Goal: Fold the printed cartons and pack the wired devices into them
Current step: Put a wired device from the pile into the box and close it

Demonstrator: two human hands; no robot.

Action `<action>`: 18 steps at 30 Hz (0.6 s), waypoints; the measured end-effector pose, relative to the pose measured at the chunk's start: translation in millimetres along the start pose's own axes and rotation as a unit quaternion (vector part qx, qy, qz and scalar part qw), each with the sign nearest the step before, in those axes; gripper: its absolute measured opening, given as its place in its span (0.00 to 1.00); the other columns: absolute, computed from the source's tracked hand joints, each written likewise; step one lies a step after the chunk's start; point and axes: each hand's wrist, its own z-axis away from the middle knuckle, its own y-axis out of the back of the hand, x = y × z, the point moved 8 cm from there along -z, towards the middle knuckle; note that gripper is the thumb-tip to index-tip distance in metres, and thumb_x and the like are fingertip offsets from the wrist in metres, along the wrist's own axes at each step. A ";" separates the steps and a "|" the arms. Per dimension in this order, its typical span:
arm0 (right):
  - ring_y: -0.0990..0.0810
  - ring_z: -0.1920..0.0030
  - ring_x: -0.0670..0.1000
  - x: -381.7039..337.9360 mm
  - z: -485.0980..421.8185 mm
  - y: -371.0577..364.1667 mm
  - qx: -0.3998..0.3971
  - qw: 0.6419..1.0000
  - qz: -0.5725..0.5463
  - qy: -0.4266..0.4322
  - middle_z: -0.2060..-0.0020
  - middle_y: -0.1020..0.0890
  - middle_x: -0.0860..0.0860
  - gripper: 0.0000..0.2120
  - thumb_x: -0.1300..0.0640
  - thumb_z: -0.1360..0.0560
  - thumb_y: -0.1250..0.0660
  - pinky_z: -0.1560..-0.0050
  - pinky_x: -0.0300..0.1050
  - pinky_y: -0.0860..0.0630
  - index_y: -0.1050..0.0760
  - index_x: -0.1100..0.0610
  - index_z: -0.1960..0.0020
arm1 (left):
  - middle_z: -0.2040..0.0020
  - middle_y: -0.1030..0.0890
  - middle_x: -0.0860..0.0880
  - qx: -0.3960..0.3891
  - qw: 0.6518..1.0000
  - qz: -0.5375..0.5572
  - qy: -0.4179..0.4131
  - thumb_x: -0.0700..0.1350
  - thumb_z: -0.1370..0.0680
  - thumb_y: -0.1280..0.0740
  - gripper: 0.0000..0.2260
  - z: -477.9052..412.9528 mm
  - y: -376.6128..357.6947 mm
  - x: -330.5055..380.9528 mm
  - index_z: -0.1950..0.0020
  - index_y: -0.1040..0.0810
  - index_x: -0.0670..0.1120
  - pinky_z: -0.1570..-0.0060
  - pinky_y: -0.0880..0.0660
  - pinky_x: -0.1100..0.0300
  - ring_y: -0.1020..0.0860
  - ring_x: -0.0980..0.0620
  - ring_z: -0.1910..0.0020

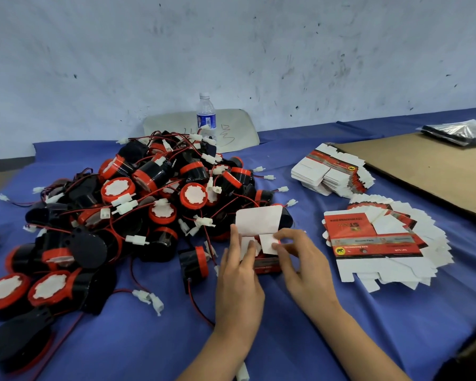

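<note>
Carton [259, 222] between hands, left hand [238, 273] straight-fingered against one flap, right hand [302, 266] grip pinching another.

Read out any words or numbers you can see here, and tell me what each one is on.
"ST", upside down, on the top flat carton; its smaller print is blurred.
On the held carton: print blurred.
On the bottle label: too small to read.
On the white board: handwritten scrawl, unreadable.
</note>
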 end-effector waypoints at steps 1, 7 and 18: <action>0.18 0.55 0.44 1.5 -0.5 2.2 0.013 0.999 -0.031 -0.016 0.49 0.24 0.41 0.11 0.65 0.23 0.35 0.57 0.53 0.22 0.28 0.52 0.44 | 0.24 0.58 0.57 0.006 1.000 -0.010 -0.010 0.32 0.20 0.42 0.24 0.9 0.3 0.8 0.26 0.33 0.48 0.30 0.35 0.56 0.42 0.51 0.24; 0.14 0.57 0.50 10.9 -1.0 9.9 0.048 0.970 -0.213 -0.110 0.40 0.24 0.48 0.18 0.62 0.22 0.36 0.54 0.49 0.19 0.34 0.46 0.37 | 0.21 0.49 0.50 0.019 0.997 0.001 -0.071 0.39 0.20 0.37 0.21 3.5 1.5 10.1 0.28 0.29 0.55 0.32 0.38 0.70 0.44 0.59 0.25; 0.21 0.58 0.51 -3.1 -2.6 31.2 0.125 0.989 -0.065 -0.043 0.61 0.21 0.49 0.09 0.47 0.26 0.37 0.56 0.44 0.28 0.20 0.48 0.58 | 0.40 0.24 0.58 -0.050 0.982 0.113 -0.140 0.47 0.27 0.28 0.13 -1.4 -3.4 25.9 0.43 0.17 0.49 0.38 0.36 0.75 0.28 0.64 0.38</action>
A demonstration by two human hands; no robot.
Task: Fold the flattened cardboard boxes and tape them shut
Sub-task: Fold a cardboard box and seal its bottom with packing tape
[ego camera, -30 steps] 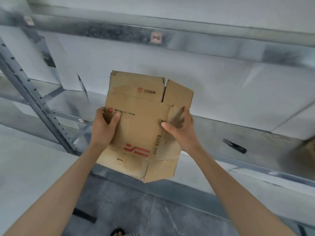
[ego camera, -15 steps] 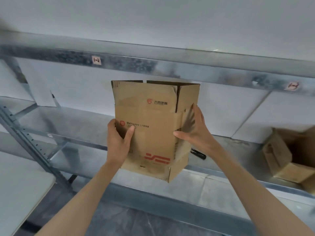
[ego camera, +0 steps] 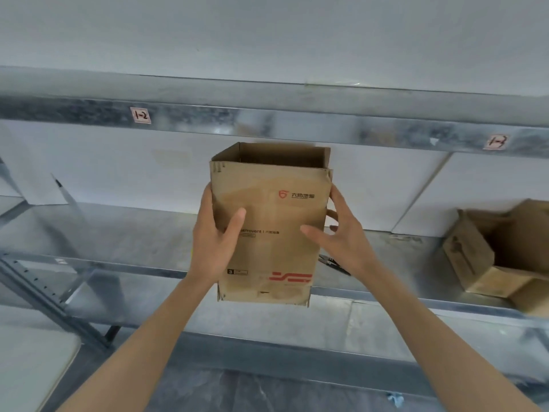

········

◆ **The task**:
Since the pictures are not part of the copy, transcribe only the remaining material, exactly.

◆ **Output for this exercise**:
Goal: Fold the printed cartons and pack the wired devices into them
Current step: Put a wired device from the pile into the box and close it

Demonstrator: two human hands; no robot.

Action `<action>`: 18 steps at 30 Hz (0.6 s), waypoints; the measured end-effector pose, relative to the pose measured at the chunk's start: translation in millimetres along the start pose's own axes and rotation as a unit quaternion (vector part qx, qy, qz and scalar part qw), each with the sign nearest the step before, in those axes; gripper: its absolute measured opening, given as its place in its span (0.00 to 1.00); the other columns: absolute, computed from the source's tracked hand joints, each written likewise; step one lies a step after the chunk's start; point and axes: each hand's wrist, its own z-axis away from the middle knuckle, its own y-axis out of the back of the hand, x = y × z, the point moved 8 cm from there along -z, towards the middle knuckle; note that gripper is the thumb-tip to index-tip distance in metres, and thumb_x and the like are fingertip offsets from the wrist in metres, along the wrist's own axes at each step. A ";" separates the steps and a "|" the arms. Per dimension in this order, its typical span:
arm0 (right):
  - ring_y: -0.0990..0.0810
  - ring_z: -0.1920..0.0030
  - ring_x: -0.0670..0.1000
  - x: -381.7039..337.9360 mm
  - z: -485.0980..421.8185 mm
  - y: -371.0577..364.1667 mm
  - qx: -0.3998..0.3971
  - qw: 0.6419..1.0000
  - qz: -0.5725..0.5463
  - qy: -0.4266..0.4322
  - middle_z: -0.2060..-0.0020
  - middle_y: -0.1020..0.0890
  - middle_x: -0.0860..0.0860
  - gripper: 0.0000..0.2120
  - thumb_x: -0.1300..0.0640
  - thumb_z: -0.1360..0.0560
  - thumb_y: -0.1250..0.0660
  - pinky_z: -0.1560..-0.0050
  - pinky_x: -0.0300..0.1050
  - pinky_y: -0.0860..0.0630
  - index_y: -0.1050..0.0760
  - index_x: -0.1100..0.0610
  - index_z: -0.1960..0.0020
arm1 (left):
  - middle_z: -0.2040..0.0020
  - middle_y: -0.1030..0.0890
  - middle_x: -0.0860..0.0880
  - qx: -0.3960..0.3891
  - qw: 0.6518..1.0000
  - qz: -0.5375..0.5572
  - qy: -0.4179..0.4131
  - thumb_x: -0.0700..0.1350
  - thumb_z: -0.1370..0.0680
  - thumb_y: -0.1280..0.0740
  - gripper: 0.0000..0.2260
  - z: -477.9052..412.9528 mm
  - y: -376.6128..357.6947 mm
  - x: -330.5055..380.9528 mm
  - index_z: -0.1950..0.0020
  - index_y: -0.1040..0.0810
  - index_x: -0.0670..0.1120
  - pinky_z: -0.1570..-0.0060
  - pinky_y: -0.0880..0.0660
  - pinky_x: -0.1100..0.0300
  - ring_y: -0.1020..0.0860
  - ring_x: -0.0980..0.0620
  - ring_z: -0.1910..0.0020


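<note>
Carton [259, 222] between hands, left hand [238, 273] straight-fingered against one flap, right hand [302, 266] grip pinching another.

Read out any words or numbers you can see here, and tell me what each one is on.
"ST", upside down, on the top flat carton; its smaller print is blurred.
On the held carton: print blurred.
On the bottle label: too small to read.
On the white board: handwritten scrawl, unreadable.
</note>
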 end-effector waypoints at steps 1, 7 and 18: <action>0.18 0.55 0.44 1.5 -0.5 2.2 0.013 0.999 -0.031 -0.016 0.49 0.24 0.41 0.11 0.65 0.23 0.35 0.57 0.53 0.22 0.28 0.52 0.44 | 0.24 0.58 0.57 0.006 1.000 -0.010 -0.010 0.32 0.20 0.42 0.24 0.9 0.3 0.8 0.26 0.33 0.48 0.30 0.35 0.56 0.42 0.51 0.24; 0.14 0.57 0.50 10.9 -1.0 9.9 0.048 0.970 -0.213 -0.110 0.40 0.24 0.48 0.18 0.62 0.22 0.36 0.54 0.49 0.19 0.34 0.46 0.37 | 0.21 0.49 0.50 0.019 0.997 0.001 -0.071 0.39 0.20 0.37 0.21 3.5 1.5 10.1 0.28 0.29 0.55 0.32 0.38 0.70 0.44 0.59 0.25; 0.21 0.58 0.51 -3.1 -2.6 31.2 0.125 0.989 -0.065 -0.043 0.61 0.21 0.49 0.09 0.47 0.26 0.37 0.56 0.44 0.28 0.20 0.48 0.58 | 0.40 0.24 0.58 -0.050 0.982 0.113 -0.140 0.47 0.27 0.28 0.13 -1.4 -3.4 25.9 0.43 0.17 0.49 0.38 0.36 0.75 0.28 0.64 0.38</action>
A demonstration by two human hands; no robot.
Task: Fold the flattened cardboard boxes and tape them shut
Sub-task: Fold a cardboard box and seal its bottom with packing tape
[ego camera, -30 steps] 
[ego camera, -15 steps] 
[ego camera, +0 steps] 

This is the complete answer.